Un carnet de commandes bien rempli

 

D’autant que le groupe a de la visibilité pour la suite. Son carnet de commandes a atteint un nouveau record. À 67,3 milliards d’euros, il s’affiche en hausse de 9 % par rapport à fin juin dernier et représente près de 14 mois d’activité. Du côté de l'Ebitda, pas d'encombre non plus. Il s’élève à 5,7 milliards d’euros, soit une marge sur chiffre d’affaires de 16,8 %, en hausse de quarante points de base sur un an.

Seulement voilà : son évolution, de même que celle d’autres éléments du compte de résultat, a été pénalisée par la prise en compte de Vinci Autoroutes d’une charge de 120 millions d’euros au titre de la nouvelle taxe sur les infrastructures de transport de longue distance qui, pour mémoire, est logée dans la loi de finances pour 2024. Vinci, comme Eiffage, ne compte pas en rester là et a d’ores et déjà engagé une procédure en contentieux. Mais reste que pour l’instant, la taxe est bel est bien en vigueur. Elle fait actuellement l’objet d’une revue de conformité par le Conseil Constitutionnel, rappelle Vinci, mais aura en tout cas également eu un impact sur les bénéfices du groupe. Son résultat net, part du groupe, à 2 milliards d’euros, a légèrement reculé par rapport aux 2,1 milliards d’euros enregistrés un an auparavant.

 

À la hausse ou à la baisse

 

Si l’Ebitda a donc été quelque peu pénalisé par cette taxe, sa progression et une bonne maîtrise du besoin en fonds de roulement auront permis au cash-flow libre du groupe de ressortir positif, à hauteur de 361 millions d’euros - soit 100 millions d’euros de plus qu’au premier semestre de 2023. Ceci étant dit, en dépit des incertitudes politiques et macroéconomiques prégnantes, Vinci a également profité de cette publication pour préciser ses indications pour l’année en cours.

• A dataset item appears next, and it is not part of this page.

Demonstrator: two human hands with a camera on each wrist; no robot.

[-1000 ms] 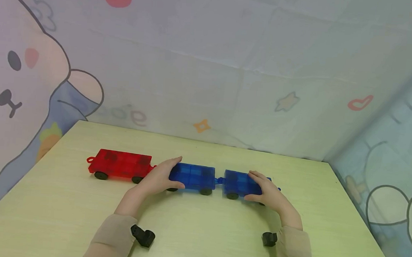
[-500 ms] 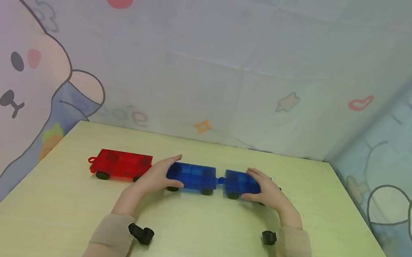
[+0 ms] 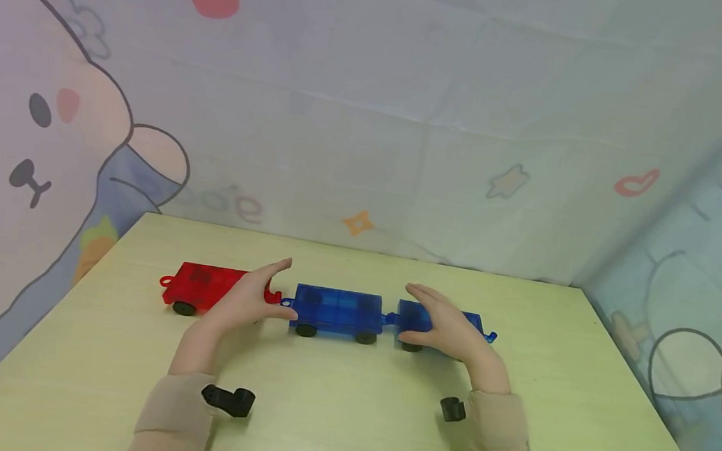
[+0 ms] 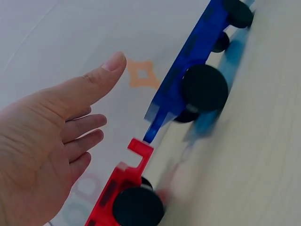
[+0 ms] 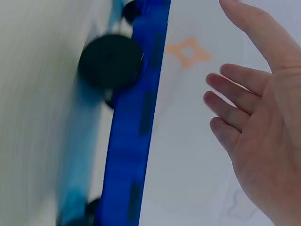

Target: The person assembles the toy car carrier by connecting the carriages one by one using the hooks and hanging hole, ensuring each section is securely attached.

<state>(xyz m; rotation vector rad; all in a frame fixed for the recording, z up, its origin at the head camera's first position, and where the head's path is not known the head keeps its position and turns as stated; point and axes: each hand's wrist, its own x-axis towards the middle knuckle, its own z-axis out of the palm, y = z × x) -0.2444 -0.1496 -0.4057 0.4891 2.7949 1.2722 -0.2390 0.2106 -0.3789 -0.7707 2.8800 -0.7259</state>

Alors que Vinci Autoroutes tablait auparavant sur un trafic en légère hausse en 2024, il sera désormais attendu stable. Du côté de Vinci Airports, les anticipations ont en revanche été révisées à la hausse, le groupe s’écartant de la nuance d’un trafic attendu "légèrement" supérieur à 2019 pour l’attendre plus simplement en hausse. Vinci Énergies devrait de son côté afficher une marge opérationnelle en légère croissance, alors que le pôle visait auparavant une confirmation de son "excellent" niveau. Et à la faveur d’un carnet de commandes élevé et d’une performance semestrielle au beau fixe, Cobras IS devrait voir son chiffre d’affaires et sa marge opérationnelle augmenter, alors que le groupe anticipait auparavant que cette dernière se maintiendrait. S’agissant de Vinci Construction, les anticipations d’activité ont été réajustées légèrement à la hausse. "Quant au résultat net, il pourrait être proche en 2024 du niveau atteint en 2023, conséquence notamment de la nouvelle taxe sur les infrastructures de transport de longue distance décidée par le gouvernement français, dont le montant est estimé à environ 280 millions d’euros", pointe Vinci.